▶ DIRECTIONS FOR THIS TASK
Every line of the material must be given again verbatim. Skip the images.

▶ DATA BELOW
*** Begin section ***
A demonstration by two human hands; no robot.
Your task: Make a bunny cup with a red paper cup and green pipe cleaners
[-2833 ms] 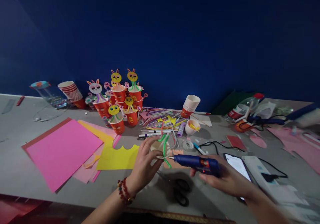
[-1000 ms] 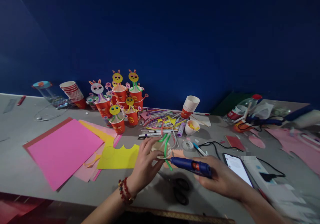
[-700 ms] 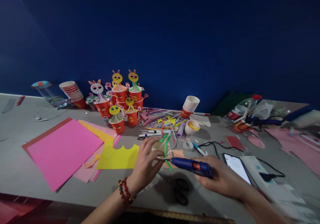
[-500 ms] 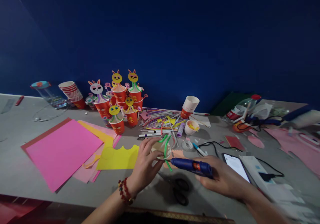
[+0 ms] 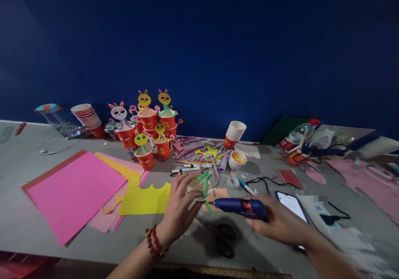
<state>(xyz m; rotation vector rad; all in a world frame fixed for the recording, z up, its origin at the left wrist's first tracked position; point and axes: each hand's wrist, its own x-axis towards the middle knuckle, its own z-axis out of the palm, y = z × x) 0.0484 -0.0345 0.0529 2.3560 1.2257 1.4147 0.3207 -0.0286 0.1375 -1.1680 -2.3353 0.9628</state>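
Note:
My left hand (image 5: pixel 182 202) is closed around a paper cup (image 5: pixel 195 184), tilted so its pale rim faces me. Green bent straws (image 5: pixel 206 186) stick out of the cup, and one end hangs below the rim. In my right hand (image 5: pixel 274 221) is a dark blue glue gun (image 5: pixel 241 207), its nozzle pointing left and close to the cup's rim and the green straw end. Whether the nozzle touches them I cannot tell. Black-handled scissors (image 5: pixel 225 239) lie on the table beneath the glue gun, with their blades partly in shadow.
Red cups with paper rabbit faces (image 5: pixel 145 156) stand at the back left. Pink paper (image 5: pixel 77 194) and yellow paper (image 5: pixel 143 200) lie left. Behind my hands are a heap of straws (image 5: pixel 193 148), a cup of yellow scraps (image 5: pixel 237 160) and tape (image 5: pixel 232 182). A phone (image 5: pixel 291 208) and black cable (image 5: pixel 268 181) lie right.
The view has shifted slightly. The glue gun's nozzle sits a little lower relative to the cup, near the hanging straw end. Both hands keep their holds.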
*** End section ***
▶ WRITTEN SOLUTION
A demonstration by two human hands; no robot.
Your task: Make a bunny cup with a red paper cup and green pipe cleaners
[-2833 ms] 
[-1000 ms] 
[-700 ms] 
[-500 ms] 
[+0 ms] 
<state>(xyz m; rotation vector rad; all in a world frame fixed for the recording, z up, its origin at the left wrist's first tracked position; point and axes: each hand's wrist, its own x-axis towards the middle knuckle, its own z-axis out of the palm, y = z × x) 0.0484 -0.0345 0.0529 2.3560 1.2257 1.4147 0.3207 -0.0286 0.1375 -1.1680 -2.3353 0.9628</state>
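Note:
My left hand (image 5: pixel 182 202) is closed around a paper cup (image 5: pixel 195 184), tilted so its pale rim faces me. Green bent straws (image 5: pixel 206 186) stick out of the cup, and one end hangs below the rim. In my right hand (image 5: pixel 274 221) is a dark blue glue gun (image 5: pixel 241 207), its nozzle pointing left and close to the cup's rim and the green straw end. Whether the nozzle touches them I cannot tell. Black-handled scissors (image 5: pixel 225 239) lie on the table beneath the glue gun, with their blades partly in shadow.
Red cups with paper rabbit faces (image 5: pixel 145 156) stand at the back left. Pink paper (image 5: pixel 77 194) and yellow paper (image 5: pixel 143 200) lie left. Behind my hands are a heap of straws (image 5: pixel 193 148), a cup of yellow scraps (image 5: pixel 237 160) and tape (image 5: pixel 232 182). A phone (image 5: pixel 291 208) and black cable (image 5: pixel 268 181) lie right.
The view has shifted slightly. The glue gun's nozzle sits a little lower relative to the cup, near the hanging straw end. Both hands keep their holds.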

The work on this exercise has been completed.